====== Data

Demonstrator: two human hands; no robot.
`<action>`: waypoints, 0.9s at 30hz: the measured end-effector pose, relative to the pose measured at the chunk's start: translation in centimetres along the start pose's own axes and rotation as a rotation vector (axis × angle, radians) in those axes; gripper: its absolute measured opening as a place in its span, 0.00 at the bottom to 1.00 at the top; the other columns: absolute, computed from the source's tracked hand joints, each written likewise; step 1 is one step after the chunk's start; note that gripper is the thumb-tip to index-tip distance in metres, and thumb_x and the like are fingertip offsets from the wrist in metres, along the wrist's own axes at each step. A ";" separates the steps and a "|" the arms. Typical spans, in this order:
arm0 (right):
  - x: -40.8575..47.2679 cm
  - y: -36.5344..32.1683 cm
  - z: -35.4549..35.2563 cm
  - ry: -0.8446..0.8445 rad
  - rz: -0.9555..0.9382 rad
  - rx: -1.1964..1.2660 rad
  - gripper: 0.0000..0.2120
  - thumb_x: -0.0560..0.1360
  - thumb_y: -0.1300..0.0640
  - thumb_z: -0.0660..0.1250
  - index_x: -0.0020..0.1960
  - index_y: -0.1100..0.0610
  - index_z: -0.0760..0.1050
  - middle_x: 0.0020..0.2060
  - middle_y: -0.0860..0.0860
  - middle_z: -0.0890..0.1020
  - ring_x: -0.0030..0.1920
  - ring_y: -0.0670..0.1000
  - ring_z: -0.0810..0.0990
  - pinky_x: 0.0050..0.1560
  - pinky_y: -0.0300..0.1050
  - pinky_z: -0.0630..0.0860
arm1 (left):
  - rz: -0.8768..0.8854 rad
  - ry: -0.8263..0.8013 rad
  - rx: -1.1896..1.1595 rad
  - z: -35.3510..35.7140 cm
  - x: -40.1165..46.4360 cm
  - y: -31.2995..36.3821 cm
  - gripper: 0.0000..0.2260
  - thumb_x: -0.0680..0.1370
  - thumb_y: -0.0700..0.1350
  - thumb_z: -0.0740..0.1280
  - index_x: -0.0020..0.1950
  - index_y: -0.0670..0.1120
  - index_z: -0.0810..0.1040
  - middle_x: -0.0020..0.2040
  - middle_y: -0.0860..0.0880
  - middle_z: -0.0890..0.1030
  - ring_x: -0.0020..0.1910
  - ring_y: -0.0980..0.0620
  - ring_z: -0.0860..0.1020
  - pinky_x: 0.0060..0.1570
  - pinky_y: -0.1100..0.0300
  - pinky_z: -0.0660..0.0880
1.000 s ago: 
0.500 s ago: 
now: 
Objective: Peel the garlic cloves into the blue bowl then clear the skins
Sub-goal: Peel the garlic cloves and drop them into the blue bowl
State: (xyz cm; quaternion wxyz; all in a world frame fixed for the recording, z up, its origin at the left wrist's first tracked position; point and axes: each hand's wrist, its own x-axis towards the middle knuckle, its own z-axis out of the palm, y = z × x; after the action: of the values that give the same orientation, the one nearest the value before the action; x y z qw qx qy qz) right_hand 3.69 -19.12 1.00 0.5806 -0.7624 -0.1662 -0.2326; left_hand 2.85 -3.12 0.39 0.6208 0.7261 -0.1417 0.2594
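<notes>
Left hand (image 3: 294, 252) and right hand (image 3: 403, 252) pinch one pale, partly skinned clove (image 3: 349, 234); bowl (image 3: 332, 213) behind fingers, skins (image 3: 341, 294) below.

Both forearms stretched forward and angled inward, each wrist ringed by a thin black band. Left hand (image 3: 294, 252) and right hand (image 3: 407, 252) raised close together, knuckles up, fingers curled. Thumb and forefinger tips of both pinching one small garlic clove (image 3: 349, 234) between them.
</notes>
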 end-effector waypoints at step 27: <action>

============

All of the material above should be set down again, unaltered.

Demonstrator: two human hands; no robot.
`<action>`: waypoints, 0.9s at 30hz: the measured end-effector pose, relative to the pose measured at the chunk's start: translation in centimetres along the start pose's own axes and rotation as a rotation vector (axis × angle, radians) in those axes; gripper: its absolute measured opening as a place in its span, 0.00 at the bottom to 1.00 at the top; the other columns: absolute, computed from the source's tracked hand joints, each written likewise; step 1 is one step after the chunk's start; note that gripper is the thumb-tip to index-tip distance in metres, and thumb_x and the like are fingertip offsets from the wrist in metres, along the wrist's own axes at each step. A ";" separates the steps and a "|" the arms. Typical spans, in this order:
arm0 (right):
  - x: -40.8575..47.2679 cm
  - y: -36.5344..32.1683 cm
  - z: -35.4549..35.2563 cm
  - ry: -0.8446..0.8445 rad
  - rz: -0.9555..0.9382 rad
  - rx: -1.1964..1.2660 rad
  - gripper: 0.0000..0.2120
  - thumb_x: -0.0560..0.1360
  - thumb_y: -0.1300..0.0640
  - thumb_z: -0.0660..0.1250
  - index_x: -0.0020..0.1960
  - index_y: -0.1100..0.0610
  - index_z: -0.0760..0.1050
  - middle_x: 0.0020..0.2060
  - middle_y: -0.0860..0.0860
  - middle_z: -0.0890..0.1020
  - ring_x: -0.0030..0.1920
  - ring_y: -0.0670..0.1000
  - ring_z: -0.0810..0.0990
  - pinky_x: 0.0050..0.1560
  - pinky_y: -0.0300..0.1050
  - pinky_z: -0.0630..0.0860
arm1 (left):
  - rz: -0.8768..0.8854 rad
  - ry: -0.8263..0.8013 rad
  - rx: -1.1896..1.1595 rad
  - z: -35.3510..35.7140 cm
  - x: -40.1165..46.4360 cm
  - y: -31.2995..36.3821 cm
  - gripper: 0.0000..0.2260
  - thumb_x: -0.0680..0.1370
  - thumb_y: -0.0700..0.1350
  - thumb_z: -0.0740..0.1280
  - index_x: -0.0020..0.1950
  - index_y: -0.0670..0.1120
  - index_z: -0.0810..0.1040
  - middle_x: -0.0020..0.2040
  - middle_y: -0.0860..0.0880
  - middle_z: -0.0890..0.1030
  - ring_x: -0.0020..0.1910
  - ring_y: -0.0980..0.0620
  - ring_z: -0.0860..0.1020
  - pinky_x: 0.0060..0.1570
  - pinky_y: -0.1100..0.0300
  - pinky_z: -0.0660..0.0880
1.000 s ago: 
0.500 s ago: 
now: 
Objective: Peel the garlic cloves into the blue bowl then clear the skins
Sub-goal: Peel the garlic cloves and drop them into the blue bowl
State: (xyz cm; quaternion wxyz; all in a world frame fixed for the recording, z up, its origin at the left wrist's first tracked position; point and axes: each hand's wrist, its own x-axis towards the middle knuckle, its own z-axis out of the palm, y = z × x; after the action: of the values that give the same orientation, the one nearest the value before the action; x y z qw qx qy qz) right_hand 3.69 -19.12 1.00 0.5806 -0.7624 -0.1662 -0.2326; left_hand 2.85 -3.12 0.39 0.6208 0.7261 -0.1417 0.2594
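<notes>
Left hand (image 3: 294, 252) and right hand (image 3: 403, 252) pinch one pale, partly skinned clove (image 3: 349, 234); bowl (image 3: 332, 213) behind fingers, skins (image 3: 341, 294) below.

Both forearms stretched forward and angled inward, each wrist ringed by a thin black band. Left hand (image 3: 294, 252) and right hand (image 3: 407, 252) raised close together, knuckles up, fingers curled. Thumb and forefinger tips of both pinching one small garlic clove (image 3: 349, 234) between them.
</notes>
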 end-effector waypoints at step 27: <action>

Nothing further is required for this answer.